Make an exact copy of the entries, taking out every picture.

*** Opening of Data listing ***

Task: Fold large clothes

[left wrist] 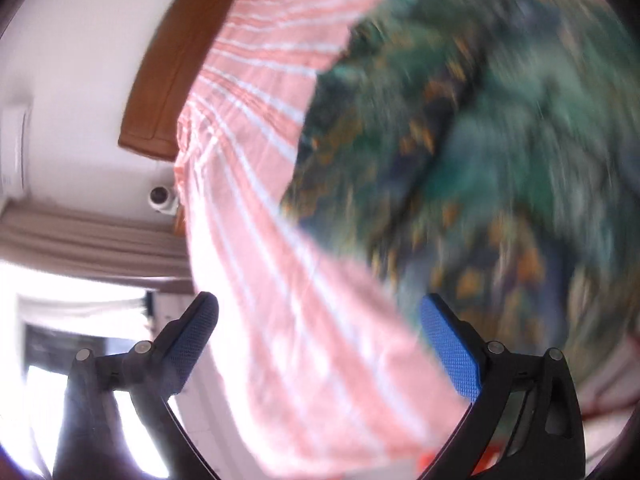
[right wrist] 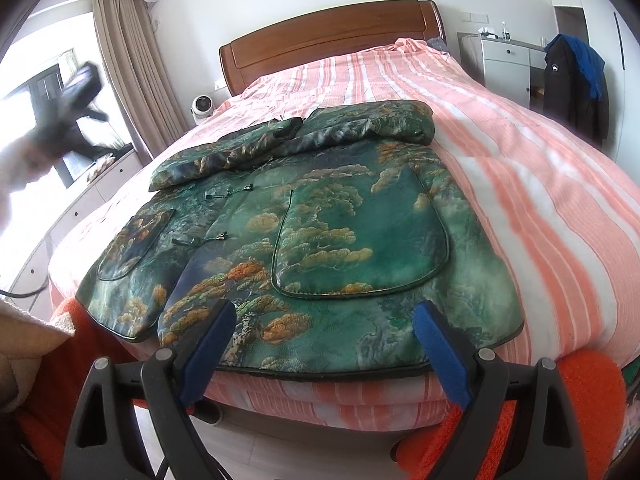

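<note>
A large green jacket (right wrist: 320, 240) with a printed pine-and-cloud pattern lies spread on the bed, front up, both sleeves folded across its chest near the collar. My right gripper (right wrist: 324, 344) hovers open just before the jacket's hem at the foot of the bed, nothing between its blue pads. In the left wrist view the picture is blurred and rolled: the jacket (left wrist: 480, 140) fills the upper right, and my left gripper (left wrist: 320, 344) stands open and empty over the striped sheet. The left gripper (right wrist: 76, 92) also shows as a dark blur in the air at far left.
The bed carries a pink-and-white striped sheet (right wrist: 540, 184) and a wooden headboard (right wrist: 332, 40). A small white camera (right wrist: 203, 107) stands beside the bed at left. Curtains, a window and low drawers lie left; a white cabinet and a dark hanging coat (right wrist: 572, 80) stand right.
</note>
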Demonstrator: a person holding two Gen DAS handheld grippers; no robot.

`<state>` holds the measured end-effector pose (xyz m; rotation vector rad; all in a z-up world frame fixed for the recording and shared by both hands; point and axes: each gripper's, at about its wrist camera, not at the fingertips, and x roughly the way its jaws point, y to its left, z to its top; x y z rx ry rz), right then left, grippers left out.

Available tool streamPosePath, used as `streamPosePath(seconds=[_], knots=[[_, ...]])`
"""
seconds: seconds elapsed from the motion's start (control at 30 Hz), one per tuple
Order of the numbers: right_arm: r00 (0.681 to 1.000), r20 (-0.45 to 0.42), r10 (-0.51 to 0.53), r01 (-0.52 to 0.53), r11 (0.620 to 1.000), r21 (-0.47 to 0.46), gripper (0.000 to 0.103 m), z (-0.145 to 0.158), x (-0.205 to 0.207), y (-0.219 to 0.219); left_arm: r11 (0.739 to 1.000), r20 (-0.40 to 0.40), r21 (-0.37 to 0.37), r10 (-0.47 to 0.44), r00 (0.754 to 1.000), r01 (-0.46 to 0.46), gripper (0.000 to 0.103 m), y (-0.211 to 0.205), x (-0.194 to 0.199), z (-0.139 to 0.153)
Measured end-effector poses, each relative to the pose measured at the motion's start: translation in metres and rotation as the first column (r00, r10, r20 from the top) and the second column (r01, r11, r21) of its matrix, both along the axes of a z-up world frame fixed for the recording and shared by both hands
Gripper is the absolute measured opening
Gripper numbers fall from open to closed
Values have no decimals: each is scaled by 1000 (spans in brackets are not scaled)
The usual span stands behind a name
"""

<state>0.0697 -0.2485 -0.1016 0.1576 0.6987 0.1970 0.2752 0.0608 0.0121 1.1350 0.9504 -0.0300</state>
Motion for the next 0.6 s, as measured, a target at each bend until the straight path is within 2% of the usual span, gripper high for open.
streamPosePath(seconds=[0.07, 0.1, 0.17, 0.2, 0.23, 0.27, 0.3, 0.43, 0.5, 0.6], knots=[[1000, -4, 0, 0, 1000, 8, 90, -1, 1, -1, 1000, -39, 18, 18, 999, -17, 101, 14, -21, -2], [1000, -5, 1, -1, 1000, 11, 90, -1, 2, -1, 999, -51, -15, 42, 998, -43, 101, 20, -31, -4], [1000, -8, 1, -1, 1000, 14, 90, -2, 3, -1, 981, -78, -155, 108, 991, -119, 101, 29, -46, -11], [1000, -8, 1, -1, 1000, 14, 90, -2, 3, 0, 951, -101, -257, 150, 984, -171, 101, 32, -55, -20], [1000, -6, 2, -2, 1000, 11, 90, -2, 2, 0, 924, -115, -322, 179, 977, -208, 101, 33, -62, -29], [1000, -3, 3, -3, 1000, 7, 90, -1, 1, 0, 885, -135, -392, 213, 968, -249, 101, 34, -69, -40], [1000, 0, 3, -3, 1000, 2, 90, -1, 0, 1, 856, -152, -436, 234, 960, -277, 101, 31, -74, -51], [1000, 2, 10, -10, 1000, -16, 90, 0, -2, 3, 709, -231, -588, 312, 921, -388, 100, 20, -95, -86], [1000, -2, 17, -17, 1000, -25, 90, -1, -1, 6, 654, -250, -638, 324, 913, -406, 100, 12, -102, -90], [1000, -5, 29, -30, 999, -45, 90, -2, 0, 12, 613, -239, -685, 321, 916, -394, 101, 5, -102, -85]])
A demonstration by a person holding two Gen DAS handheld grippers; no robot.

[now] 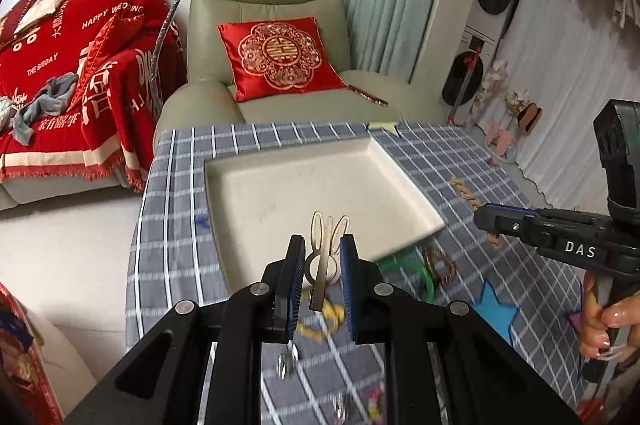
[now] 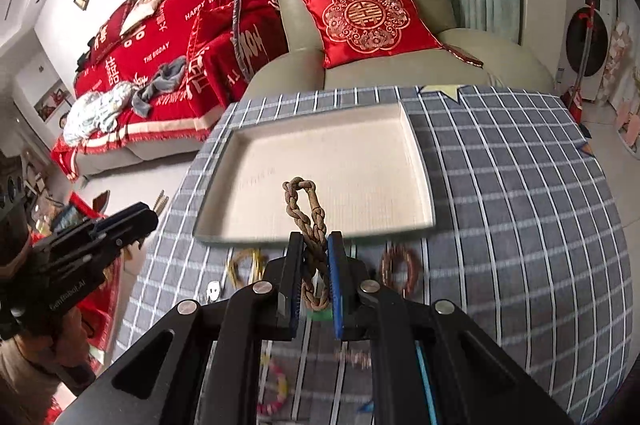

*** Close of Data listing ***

### [Solution to this exercise]
Task: Fold large clothes

[left wrist] 
[right wrist] 

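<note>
A large green jacket (right wrist: 320, 240) with a printed pine-and-cloud pattern lies spread on the bed, front up, both sleeves folded across its chest near the collar. My right gripper (right wrist: 324, 344) hovers open just before the jacket's hem at the foot of the bed, nothing between its blue pads. In the left wrist view the picture is blurred and rolled: the jacket (left wrist: 480, 140) fills the upper right, and my left gripper (left wrist: 320, 344) stands open and empty over the striped sheet. The left gripper (right wrist: 76, 92) also shows as a dark blur in the air at far left.
The bed carries a pink-and-white striped sheet (right wrist: 540, 184) and a wooden headboard (right wrist: 332, 40). A small white camera (right wrist: 203, 107) stands beside the bed at left. Curtains, a window and low drawers lie left; a white cabinet and a dark hanging coat (right wrist: 572, 80) stand right.
</note>
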Demonstrator: a person holding two Gen DAS handheld grippers; no robot.

`<state>` holds the measured end-effector pose (xyz m; rotation vector rad; all in a z-up world frame fixed for the recording and shared by both hands; point and axes: each gripper's, at about its wrist camera, not at the fingertips, and x roughly the way its jaws point, y to its left, z to its top; x y z rx ry rz), right then left, grippers left out.

Available tool streamPosePath, used as `streamPosePath(seconds=[_], knots=[[_, ...]])`
"""
seconds: seconds elapsed from the motion's start (control at 30 Hz), one per tuple
Order of the numbers: right_arm: r00 (0.681 to 1.000), r20 (-0.45 to 0.42), r10 (-0.51 to 0.53), r01 (-0.52 to 0.53), r11 (0.620 to 1.000), r21 (-0.47 to 0.46), gripper (0.000 to 0.103 m), z (-0.145 to 0.158), x (-0.205 to 0.207), y (-0.219 to 0.219); left_arm: r11 (0.739 to 1.000), r20 (-0.40 to 0.40), r21 (-0.37 to 0.37), r10 (-0.47 to 0.44), r00 (0.754 to 1.000), r01 (-0.46 to 0.46), gripper (0.000 to 0.103 m), y (-0.211 to 0.205), x (-0.194 to 0.199), z (-0.139 to 0.153)
Measured end-effector poses, each relative to the pose measured at the motion's start: translation in metres and rotation as the first column (r00, r10, r20 from the top) and the second column (r01, r11, r21) of its matrix, both along the axes of a z-up world frame fixed for the recording and shared by both hands
Gripper is the absolute measured opening
Gripper numbers fall from open to closed
Values have no decimals: each is scaled by 1000 (spans in brackets are not scaled)
The usual span stands behind a name
"""

<state>0.0697 -0.2485 -0.1016 0.1576 0.6987 0.1970 0.2752 0.0608 0.0121 1.1350 0.9504 -0.0300</state>
Motion for the next 0.6 s, as measured, a target at each bend until the straight path is within 2% of the usual span, gripper high for open.
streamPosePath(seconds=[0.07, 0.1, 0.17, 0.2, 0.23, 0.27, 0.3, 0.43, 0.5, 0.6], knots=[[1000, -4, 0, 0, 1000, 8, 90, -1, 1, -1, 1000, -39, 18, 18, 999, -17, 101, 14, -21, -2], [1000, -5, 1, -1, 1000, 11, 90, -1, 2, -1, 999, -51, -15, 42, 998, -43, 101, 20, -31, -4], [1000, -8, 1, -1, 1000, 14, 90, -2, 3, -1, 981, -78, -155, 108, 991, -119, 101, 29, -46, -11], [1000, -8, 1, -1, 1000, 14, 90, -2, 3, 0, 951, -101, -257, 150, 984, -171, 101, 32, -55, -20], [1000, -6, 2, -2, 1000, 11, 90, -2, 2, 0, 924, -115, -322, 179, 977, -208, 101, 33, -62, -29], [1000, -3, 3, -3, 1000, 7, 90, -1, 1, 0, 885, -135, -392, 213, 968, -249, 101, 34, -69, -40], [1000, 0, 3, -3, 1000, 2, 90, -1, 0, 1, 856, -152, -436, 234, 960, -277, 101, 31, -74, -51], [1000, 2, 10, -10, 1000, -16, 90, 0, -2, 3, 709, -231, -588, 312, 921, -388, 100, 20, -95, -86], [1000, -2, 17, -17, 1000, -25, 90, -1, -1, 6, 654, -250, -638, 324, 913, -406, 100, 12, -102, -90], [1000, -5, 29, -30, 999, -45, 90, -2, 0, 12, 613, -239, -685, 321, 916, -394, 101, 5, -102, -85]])
A demonstration by a person holding two Gen DAS handheld grippers; no robot.

[now] 
[now] 

No more output is required for this exercise.